Before the Mississippi legislature left town Friday as the session came to a close, it added $371 million in debt in the form of a large bond bill and several other bond bills for various projects.
Senate Bill 3065 adds up to about $207 million in additional spending that includes $85 million in borrowing for projects for the state’s universities, $25 million in projects at community colleges and $63 million for restoration of historic buildings statewide.
The House and Senate both signed off the compromise on Thursday and the bill needs only Gov. Phil Bryant’s signature to become law.
In a stunning admission while presenting the bill’s conference report, state Rep. Jeff Smith (R-Columbus) said that many of the projects were for “trying to help members that are going to have tough races.”
“We had some big-ticket items and this was the most for the IHL (Institutes for Higher Learning) that we’ve ever had,” said Smith, who is the chairman of the House Ways and Means Committee. “Overall, this bill smells good.”
The “Christmas tree” bond bill isn’t the only bit of largesse being put on the taxpayers’ credit card.
There was also $86 million in projects for the Mississippi Development Authority, $12.5 million to help with the construction of the Mississippi Center for Medically Fragile Children, $7.94 million for the Water Pollution Control Revolving Fund and $3.5 million for improvements at Lauderdale County’s industrial park. All were signed into law by Bryant this week.
Bryant also signed House Bill 983 into law on Thursday. This law will give Huntington Ingalls Industries $45 million from state bonds.
The bill says the funds are for capital improvements, investments and upgrades for the shipyard, part of a three-year deal to help Huntington Ingalls.
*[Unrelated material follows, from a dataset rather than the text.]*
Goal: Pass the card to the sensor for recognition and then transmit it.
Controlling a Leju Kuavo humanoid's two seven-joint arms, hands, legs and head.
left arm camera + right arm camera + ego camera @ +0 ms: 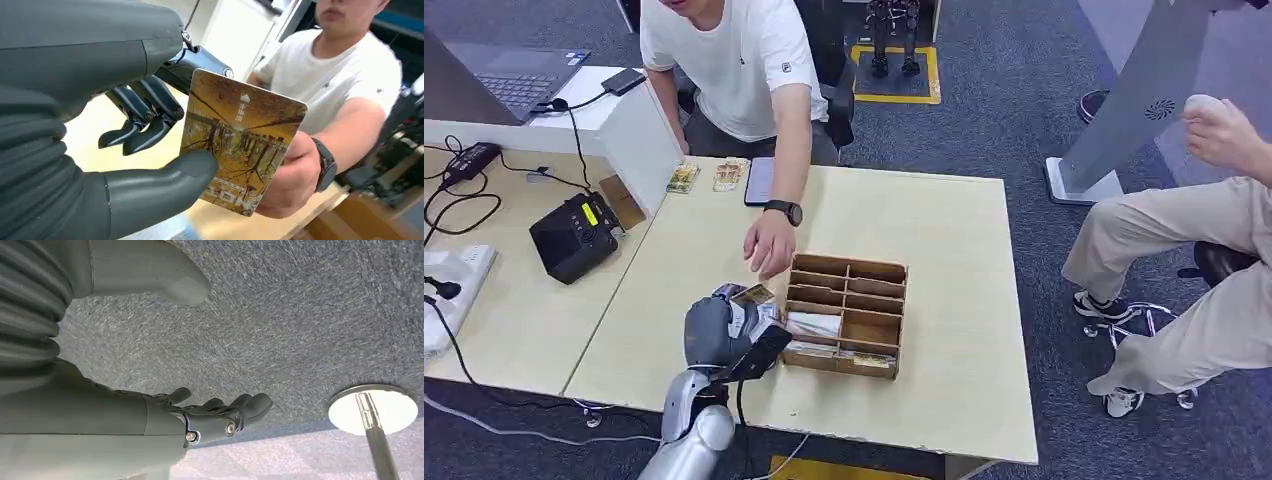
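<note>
My left hand (125,130) takes up the left of the wrist picture, thumb and a finger pinching a yellow card (240,145) upright at frame centre. A person's hand (292,180) touches the card's far edge at lower right. In the head view, my left hand (729,335) sits low and centre over the counter (954,240), just beside a wooden box (849,312). My right hand (215,415) hangs spread over grey carpet (300,315), holding nothing.
</note>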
It’s not the first time for Huntington Ingalls receiving money from state taxpayers, as the state has borrowed $307 million for Ingalls improvements since 2004. The company was awarded $9.8 billion in new contracts in 2018 and was just given a $1.48 billion contract Tuesday for the 14thSan Antonio class amphibious dock ship for the Navy.
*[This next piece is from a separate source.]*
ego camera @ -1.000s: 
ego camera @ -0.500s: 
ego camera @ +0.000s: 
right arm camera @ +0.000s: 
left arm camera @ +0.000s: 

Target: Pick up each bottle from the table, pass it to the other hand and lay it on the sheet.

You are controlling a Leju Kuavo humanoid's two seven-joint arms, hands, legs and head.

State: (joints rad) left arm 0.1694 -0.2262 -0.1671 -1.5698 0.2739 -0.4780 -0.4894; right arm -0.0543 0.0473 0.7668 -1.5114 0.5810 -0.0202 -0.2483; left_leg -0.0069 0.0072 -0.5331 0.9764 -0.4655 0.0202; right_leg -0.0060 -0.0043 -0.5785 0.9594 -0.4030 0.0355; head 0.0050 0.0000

Huntington Ingalls Industries received $45 million from taxpayers in 2018, $45 million in 2017, $45 million in 2016, $20 million in 2015, $56 million in 2008, $56 million in 2005 and $40 million in 2004.
The company leases the land for its Pascagoula shipyard from the state and is exempt from property taxes. It is one of south Mississippi’s largest employers, with 11,000 workers.
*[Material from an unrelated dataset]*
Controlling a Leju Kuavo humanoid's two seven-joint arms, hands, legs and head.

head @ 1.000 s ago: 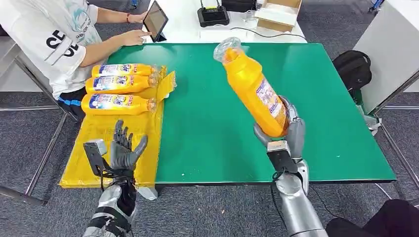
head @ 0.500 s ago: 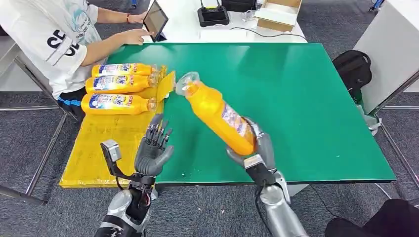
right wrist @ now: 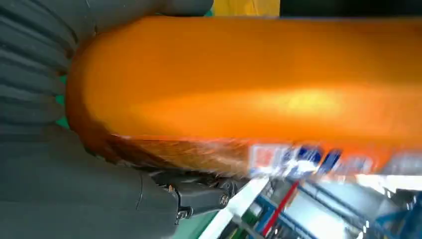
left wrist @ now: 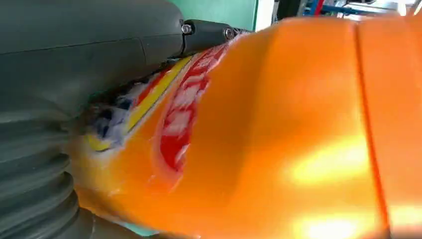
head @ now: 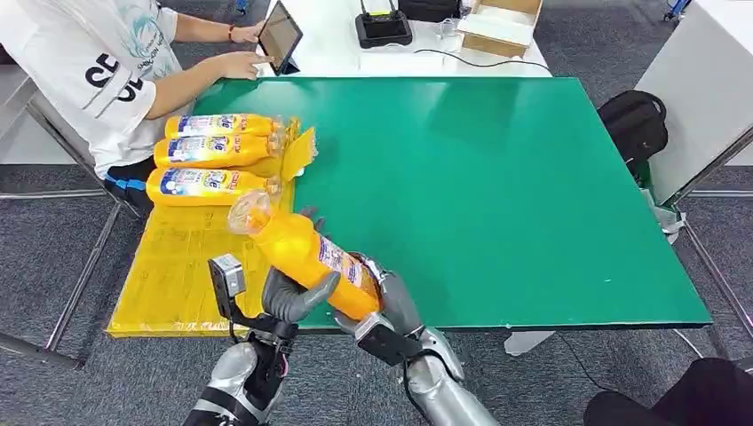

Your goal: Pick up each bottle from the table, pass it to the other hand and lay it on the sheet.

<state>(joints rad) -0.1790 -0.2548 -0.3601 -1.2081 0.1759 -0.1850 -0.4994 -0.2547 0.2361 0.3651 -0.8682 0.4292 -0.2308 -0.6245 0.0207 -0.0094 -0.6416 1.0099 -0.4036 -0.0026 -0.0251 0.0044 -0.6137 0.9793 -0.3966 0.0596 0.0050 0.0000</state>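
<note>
Between both hands, the orange bottle, tilted.

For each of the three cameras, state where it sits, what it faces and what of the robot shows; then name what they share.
Head view: high on the body, looking down at the green table; left hand and right hand hold the orange bottle.
Left wrist view: behind the left hand, against the bottle.
Right wrist view: behind the right hand, against the bottle.
Shared: the bottle.

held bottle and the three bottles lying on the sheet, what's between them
In the head view, only a bare strip of yellow sheet lies between the held bottle and the nearest of the three laid bottles.
</note>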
In addition to the San Antonioclass, Huntington Ingalls’ Pascagoula yard builds Arleigh Burkeclass destroyers, Americaclass amphibious warfare ships and the Legend class national security cutter for the U.S. Coast Guard.
The state already owes more than $4.441 billion in bond debt and legislators appropriated more than $285 million for debt service for fiscal 2020, which begins on July 1.
The legislature will also borrow $300 million for infrastructure needs under a deal reached in the 2018 special session.